Data extracted from a collection:
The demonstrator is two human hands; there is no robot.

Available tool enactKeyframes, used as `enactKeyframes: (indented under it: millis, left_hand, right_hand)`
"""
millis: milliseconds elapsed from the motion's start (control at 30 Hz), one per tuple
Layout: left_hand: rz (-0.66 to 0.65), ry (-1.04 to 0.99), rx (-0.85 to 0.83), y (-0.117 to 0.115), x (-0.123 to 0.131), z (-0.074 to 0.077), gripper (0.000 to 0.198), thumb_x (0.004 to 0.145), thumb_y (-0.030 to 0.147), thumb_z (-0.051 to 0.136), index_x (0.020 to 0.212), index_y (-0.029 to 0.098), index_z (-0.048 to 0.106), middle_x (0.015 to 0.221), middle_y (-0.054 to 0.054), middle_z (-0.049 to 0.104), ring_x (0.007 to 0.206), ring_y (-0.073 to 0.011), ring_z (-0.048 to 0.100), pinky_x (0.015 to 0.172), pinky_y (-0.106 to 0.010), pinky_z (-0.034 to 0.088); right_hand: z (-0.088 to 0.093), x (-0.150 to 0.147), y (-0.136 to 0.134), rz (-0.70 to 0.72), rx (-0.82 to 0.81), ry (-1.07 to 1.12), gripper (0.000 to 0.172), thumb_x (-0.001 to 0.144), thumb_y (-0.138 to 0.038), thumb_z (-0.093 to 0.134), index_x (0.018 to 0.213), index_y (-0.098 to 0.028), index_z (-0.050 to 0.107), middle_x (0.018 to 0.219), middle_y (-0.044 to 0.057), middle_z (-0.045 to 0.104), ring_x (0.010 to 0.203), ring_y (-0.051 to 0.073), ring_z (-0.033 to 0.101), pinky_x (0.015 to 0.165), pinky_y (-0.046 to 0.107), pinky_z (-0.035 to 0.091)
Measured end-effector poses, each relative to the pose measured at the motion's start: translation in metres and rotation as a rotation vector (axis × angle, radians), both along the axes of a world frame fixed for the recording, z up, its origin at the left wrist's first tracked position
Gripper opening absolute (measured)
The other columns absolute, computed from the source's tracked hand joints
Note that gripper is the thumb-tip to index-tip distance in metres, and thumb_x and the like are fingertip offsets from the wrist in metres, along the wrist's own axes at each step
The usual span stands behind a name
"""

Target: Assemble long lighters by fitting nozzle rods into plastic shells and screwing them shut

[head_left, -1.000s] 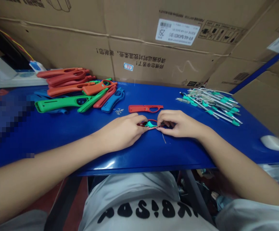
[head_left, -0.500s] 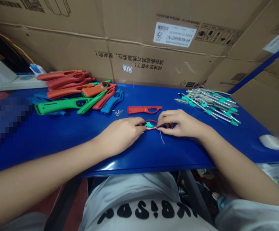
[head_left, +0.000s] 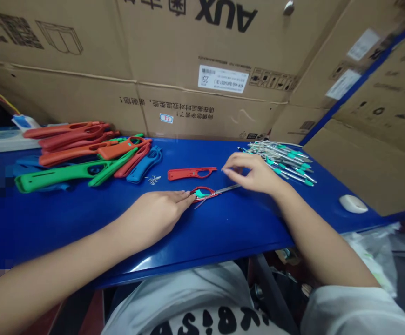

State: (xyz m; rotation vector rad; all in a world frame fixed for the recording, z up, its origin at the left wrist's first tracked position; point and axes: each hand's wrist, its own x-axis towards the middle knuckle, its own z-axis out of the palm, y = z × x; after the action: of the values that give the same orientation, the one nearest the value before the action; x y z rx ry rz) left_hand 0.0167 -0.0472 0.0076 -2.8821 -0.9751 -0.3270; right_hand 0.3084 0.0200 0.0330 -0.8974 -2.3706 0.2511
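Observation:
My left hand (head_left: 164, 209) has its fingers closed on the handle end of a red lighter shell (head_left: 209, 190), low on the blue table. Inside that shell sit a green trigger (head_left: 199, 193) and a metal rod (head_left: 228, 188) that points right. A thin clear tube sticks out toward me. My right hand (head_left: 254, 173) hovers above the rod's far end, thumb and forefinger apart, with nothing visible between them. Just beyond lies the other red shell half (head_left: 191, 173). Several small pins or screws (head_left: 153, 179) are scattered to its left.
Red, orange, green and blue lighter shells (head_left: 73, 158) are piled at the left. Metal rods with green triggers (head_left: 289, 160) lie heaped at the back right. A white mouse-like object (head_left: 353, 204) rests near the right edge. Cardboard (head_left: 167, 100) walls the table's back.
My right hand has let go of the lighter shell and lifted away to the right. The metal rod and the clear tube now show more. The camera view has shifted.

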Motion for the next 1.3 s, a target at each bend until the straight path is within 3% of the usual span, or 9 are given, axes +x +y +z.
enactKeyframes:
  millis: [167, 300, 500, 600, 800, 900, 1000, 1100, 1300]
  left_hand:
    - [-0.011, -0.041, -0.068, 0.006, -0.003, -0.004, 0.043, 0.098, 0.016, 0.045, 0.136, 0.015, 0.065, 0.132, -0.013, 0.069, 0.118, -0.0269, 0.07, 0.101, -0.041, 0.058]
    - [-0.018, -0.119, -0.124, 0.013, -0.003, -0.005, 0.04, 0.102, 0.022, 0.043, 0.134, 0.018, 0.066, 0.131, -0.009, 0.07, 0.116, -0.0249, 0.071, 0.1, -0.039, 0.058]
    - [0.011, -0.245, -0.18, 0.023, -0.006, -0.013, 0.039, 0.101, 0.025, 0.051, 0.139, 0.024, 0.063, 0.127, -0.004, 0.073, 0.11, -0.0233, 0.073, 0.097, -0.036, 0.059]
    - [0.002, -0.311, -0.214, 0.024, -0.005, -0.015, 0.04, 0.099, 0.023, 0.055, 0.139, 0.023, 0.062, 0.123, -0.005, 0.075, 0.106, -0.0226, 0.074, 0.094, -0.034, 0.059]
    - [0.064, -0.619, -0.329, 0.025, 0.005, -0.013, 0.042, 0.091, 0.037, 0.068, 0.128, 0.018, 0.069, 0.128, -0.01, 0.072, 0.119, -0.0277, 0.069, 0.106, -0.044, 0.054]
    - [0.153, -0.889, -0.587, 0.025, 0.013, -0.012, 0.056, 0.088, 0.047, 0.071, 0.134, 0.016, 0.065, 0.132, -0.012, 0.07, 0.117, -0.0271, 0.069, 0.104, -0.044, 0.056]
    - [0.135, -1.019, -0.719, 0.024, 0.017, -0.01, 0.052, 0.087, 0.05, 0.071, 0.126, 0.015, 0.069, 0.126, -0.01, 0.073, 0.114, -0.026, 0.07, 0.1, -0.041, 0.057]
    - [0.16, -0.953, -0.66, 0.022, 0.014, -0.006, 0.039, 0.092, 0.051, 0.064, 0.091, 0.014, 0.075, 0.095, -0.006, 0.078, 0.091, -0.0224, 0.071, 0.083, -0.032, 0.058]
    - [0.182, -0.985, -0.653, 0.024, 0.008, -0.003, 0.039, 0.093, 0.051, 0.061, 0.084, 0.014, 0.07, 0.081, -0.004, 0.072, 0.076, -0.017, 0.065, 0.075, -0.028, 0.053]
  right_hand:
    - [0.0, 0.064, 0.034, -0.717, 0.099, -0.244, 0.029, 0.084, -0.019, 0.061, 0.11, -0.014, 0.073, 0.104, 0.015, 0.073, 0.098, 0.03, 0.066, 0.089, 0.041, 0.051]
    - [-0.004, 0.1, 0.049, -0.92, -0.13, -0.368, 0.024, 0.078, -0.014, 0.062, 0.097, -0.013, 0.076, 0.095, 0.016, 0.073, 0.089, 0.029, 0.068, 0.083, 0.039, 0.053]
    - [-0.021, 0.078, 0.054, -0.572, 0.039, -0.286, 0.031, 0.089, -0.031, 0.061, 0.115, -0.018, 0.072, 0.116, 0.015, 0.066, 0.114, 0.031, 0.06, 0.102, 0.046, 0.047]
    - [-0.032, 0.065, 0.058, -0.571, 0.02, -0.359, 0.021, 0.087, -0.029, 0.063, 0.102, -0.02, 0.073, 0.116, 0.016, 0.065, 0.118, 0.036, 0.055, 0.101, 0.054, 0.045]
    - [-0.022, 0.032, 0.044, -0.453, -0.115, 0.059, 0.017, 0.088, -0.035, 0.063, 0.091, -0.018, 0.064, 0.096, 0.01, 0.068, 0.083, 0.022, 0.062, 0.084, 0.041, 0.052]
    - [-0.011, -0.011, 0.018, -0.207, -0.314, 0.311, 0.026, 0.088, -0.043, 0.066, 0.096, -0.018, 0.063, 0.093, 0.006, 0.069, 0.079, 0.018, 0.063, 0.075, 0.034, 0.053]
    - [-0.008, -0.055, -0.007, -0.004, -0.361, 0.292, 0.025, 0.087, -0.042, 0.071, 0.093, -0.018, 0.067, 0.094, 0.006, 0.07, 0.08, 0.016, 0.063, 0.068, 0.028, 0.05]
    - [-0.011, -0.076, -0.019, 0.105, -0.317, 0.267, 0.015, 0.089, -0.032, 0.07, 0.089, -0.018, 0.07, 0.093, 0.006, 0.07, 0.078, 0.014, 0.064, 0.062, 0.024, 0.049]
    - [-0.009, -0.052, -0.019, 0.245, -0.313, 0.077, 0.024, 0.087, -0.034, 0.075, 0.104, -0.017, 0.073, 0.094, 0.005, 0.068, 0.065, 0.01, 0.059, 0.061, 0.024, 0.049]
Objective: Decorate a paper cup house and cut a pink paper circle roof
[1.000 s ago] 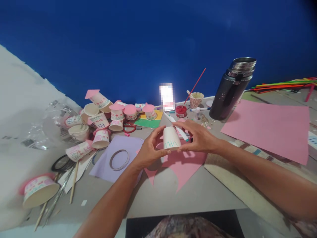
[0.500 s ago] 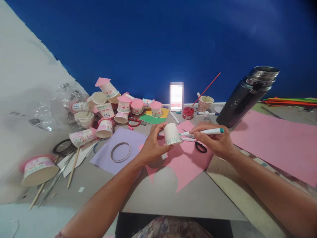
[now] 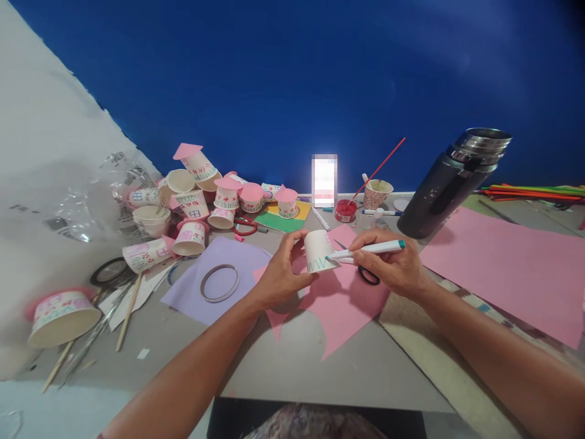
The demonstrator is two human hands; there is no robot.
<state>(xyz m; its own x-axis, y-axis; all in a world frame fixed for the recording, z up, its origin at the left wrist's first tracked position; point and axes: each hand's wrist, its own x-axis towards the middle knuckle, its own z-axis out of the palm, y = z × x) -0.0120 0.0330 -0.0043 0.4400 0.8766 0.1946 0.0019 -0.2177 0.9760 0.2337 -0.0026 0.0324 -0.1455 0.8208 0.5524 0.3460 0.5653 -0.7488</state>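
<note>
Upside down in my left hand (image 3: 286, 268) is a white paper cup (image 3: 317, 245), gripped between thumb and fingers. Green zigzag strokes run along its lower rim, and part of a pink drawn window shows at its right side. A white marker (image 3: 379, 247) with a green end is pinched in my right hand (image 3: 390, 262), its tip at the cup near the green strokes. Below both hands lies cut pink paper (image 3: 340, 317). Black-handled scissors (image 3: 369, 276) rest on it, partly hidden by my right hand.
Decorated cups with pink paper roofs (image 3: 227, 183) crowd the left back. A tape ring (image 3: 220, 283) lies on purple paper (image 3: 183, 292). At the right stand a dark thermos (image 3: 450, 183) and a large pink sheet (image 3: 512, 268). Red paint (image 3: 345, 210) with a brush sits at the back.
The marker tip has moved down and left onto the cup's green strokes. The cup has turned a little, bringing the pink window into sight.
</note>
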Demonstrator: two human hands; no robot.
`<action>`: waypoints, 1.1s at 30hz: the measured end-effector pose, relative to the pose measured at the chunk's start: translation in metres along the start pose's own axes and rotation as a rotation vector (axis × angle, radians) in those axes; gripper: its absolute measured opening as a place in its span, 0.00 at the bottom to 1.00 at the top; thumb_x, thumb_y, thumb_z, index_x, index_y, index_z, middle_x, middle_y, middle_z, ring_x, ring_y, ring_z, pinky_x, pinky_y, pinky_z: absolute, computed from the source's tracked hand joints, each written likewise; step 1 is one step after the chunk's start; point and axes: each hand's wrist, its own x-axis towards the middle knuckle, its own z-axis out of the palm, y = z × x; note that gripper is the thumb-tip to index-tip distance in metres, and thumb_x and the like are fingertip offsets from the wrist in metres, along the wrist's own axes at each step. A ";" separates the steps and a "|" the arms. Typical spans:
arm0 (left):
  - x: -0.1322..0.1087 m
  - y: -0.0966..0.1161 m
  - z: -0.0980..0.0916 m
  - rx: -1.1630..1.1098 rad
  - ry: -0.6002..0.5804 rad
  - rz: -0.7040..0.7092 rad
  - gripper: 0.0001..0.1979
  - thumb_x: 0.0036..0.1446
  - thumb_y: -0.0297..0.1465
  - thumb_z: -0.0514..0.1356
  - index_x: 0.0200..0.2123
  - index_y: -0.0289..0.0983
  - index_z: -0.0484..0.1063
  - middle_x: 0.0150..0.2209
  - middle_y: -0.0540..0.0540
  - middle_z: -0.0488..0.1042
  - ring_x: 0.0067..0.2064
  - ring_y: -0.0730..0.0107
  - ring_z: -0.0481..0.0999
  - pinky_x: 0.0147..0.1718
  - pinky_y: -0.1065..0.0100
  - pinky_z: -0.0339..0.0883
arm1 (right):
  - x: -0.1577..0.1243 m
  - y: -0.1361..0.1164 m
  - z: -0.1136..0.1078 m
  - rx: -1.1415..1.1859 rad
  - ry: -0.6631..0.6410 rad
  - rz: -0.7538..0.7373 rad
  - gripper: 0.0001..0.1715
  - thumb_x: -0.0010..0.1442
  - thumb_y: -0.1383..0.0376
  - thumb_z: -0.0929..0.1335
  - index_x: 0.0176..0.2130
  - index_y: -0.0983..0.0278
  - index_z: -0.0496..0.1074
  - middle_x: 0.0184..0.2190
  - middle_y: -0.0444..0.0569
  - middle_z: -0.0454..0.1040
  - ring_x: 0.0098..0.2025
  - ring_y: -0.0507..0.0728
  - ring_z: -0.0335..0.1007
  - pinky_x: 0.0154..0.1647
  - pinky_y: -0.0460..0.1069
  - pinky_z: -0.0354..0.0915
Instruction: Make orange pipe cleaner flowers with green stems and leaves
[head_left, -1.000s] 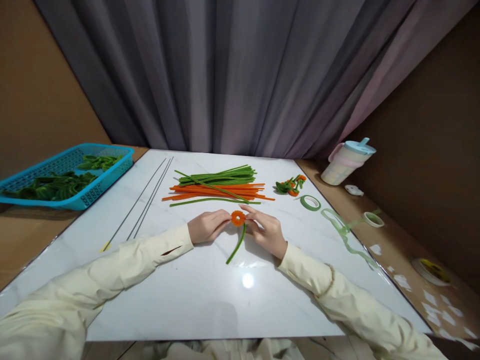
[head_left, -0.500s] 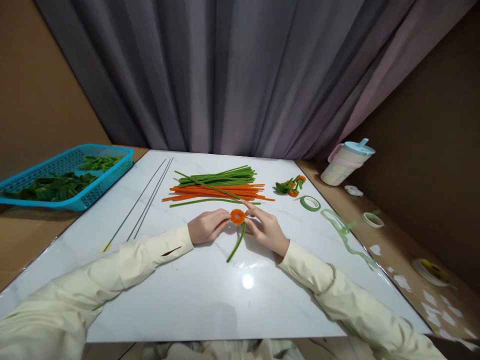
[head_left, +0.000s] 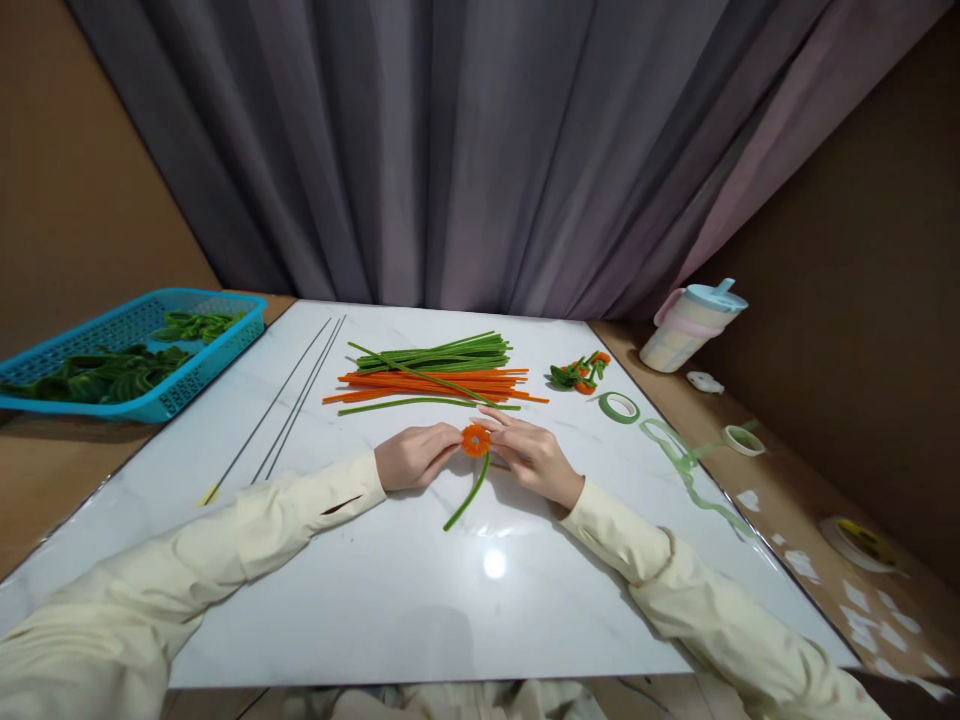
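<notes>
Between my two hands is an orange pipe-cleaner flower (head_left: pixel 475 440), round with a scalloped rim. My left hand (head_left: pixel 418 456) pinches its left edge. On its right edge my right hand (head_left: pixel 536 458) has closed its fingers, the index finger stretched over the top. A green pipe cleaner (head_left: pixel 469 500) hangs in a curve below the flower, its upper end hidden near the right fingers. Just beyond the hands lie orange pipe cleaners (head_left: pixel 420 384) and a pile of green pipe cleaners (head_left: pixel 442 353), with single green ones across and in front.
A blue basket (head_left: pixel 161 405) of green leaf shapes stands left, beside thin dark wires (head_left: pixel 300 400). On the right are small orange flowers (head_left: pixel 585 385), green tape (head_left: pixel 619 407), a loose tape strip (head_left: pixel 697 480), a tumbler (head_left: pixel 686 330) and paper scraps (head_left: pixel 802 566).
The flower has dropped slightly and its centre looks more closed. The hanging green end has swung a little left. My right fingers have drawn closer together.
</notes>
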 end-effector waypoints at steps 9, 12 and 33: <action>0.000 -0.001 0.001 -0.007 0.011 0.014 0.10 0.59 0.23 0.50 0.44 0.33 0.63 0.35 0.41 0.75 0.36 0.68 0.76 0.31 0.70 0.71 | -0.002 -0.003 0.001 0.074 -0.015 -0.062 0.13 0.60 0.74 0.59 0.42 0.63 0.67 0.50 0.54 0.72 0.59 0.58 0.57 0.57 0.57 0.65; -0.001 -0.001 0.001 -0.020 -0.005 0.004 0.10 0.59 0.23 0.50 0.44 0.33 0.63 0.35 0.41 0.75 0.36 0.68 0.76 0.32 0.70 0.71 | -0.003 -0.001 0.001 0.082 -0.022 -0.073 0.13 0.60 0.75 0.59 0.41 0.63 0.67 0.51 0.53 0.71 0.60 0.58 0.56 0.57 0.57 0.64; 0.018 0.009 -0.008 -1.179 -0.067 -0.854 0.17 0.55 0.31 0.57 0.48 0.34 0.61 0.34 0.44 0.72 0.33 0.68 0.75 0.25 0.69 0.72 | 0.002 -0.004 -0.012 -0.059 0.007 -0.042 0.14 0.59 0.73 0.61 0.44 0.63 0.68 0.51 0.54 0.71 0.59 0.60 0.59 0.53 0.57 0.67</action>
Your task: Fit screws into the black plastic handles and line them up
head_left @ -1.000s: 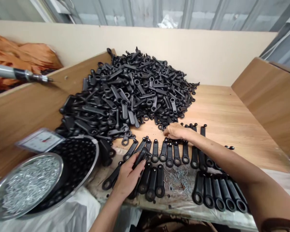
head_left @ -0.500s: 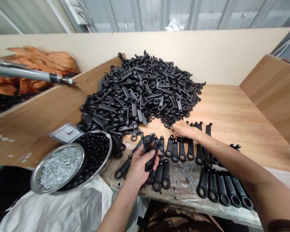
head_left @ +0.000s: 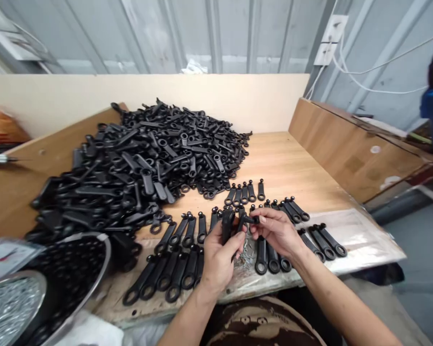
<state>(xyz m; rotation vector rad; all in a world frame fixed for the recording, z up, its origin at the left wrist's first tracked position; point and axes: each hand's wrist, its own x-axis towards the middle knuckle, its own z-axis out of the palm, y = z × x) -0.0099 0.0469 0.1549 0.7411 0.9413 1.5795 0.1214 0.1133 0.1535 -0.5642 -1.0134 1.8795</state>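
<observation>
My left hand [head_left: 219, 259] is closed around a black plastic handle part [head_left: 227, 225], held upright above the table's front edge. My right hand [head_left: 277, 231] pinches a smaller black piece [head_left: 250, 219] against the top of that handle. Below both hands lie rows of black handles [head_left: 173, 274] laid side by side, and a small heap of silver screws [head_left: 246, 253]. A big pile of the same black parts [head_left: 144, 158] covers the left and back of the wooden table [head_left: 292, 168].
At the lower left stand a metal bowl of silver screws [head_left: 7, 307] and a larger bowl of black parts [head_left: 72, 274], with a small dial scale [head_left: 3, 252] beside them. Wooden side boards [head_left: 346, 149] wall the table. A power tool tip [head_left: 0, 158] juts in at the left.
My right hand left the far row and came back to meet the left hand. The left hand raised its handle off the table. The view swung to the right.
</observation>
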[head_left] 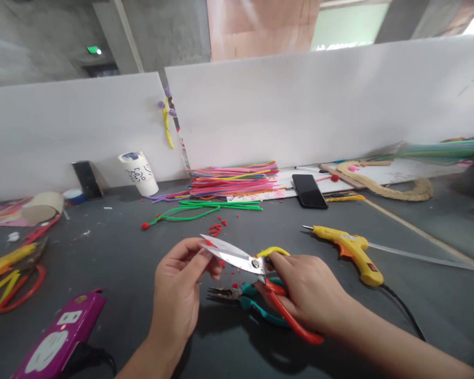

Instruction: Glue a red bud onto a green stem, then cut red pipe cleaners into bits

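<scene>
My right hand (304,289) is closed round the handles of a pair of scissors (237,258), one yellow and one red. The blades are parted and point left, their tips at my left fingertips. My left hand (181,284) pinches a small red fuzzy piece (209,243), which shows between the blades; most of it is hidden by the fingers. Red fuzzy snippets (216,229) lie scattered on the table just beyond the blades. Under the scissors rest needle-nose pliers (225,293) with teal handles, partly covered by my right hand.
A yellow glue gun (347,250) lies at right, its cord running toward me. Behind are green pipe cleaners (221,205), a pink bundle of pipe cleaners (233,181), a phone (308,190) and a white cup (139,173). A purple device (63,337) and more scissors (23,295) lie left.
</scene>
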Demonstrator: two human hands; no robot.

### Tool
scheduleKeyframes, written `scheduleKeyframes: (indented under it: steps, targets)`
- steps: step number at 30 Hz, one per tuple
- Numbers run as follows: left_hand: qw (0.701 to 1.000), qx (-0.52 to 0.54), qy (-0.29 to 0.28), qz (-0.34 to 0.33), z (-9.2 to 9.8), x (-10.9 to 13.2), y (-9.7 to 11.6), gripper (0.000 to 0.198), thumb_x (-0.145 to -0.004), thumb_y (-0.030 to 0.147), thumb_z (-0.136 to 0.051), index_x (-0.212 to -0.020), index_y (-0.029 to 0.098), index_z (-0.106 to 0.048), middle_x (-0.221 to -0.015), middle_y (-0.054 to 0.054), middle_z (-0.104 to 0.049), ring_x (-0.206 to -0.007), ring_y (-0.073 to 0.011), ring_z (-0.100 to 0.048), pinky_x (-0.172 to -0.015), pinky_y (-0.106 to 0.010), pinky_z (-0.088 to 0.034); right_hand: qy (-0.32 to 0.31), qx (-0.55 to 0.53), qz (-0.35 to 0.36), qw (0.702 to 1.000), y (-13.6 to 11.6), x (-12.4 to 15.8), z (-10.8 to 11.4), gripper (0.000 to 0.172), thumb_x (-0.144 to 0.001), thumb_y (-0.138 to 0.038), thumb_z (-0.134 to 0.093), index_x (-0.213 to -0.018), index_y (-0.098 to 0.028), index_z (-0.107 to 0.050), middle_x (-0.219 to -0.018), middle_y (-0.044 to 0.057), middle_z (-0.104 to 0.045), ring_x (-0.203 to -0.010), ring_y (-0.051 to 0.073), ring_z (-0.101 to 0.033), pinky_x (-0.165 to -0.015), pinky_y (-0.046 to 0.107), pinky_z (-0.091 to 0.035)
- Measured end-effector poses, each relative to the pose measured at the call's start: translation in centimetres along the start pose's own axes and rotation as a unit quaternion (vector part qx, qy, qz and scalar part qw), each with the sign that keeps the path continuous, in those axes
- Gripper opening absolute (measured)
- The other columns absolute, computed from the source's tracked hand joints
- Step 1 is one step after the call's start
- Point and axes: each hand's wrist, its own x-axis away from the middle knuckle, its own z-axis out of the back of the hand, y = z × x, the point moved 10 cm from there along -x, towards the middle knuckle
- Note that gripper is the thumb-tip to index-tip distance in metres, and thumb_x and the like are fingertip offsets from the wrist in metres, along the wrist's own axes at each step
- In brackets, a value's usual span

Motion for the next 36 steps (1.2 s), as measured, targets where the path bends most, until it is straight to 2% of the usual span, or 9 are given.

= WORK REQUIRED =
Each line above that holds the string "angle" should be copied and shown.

= EXPECTED ANSWER =
Measured end-effector poses, each relative to the pose measured at the motion's start: translation in metres and rotation as a rotation vector (axis × angle, radians), both along the axes of a world frame fixed for the recording, z up, its origin at the left wrist's first tracked position
`<action>`: waypoints, 1.1s at 30hz: the measured end-effector pose, relative to the pose measured at the chunk's start: translation in metres along the start pose's own axes and rotation as a rotation vector (axis × angle, radians) in those axes; gripper: its absolute measured opening as a place in its span, 0.00 at the bottom to 1.00 at the top; thumb_x, thumb_y, thumb_z, index_x, index_y, index_z, middle_x, middle_y, middle_z, ring_x, ring_y, ring_z, pinky_x, pinky_y, pinky_z: absolute, computed from the source's tracked hand joints, each written likewise; step 1 is one step after the chunk's start; point and axes: each hand's wrist, its own x-axis towards the middle knuckle, its own z-axis out of the palm, y = z × x; note that gripper is the thumb-tip to index-tip distance in metres, and thumb_x and the like are fingertip offsets from the wrist in metres, along the wrist's own axes at each step. A ";" separates the steps and a "|" the arms. Typical spans:

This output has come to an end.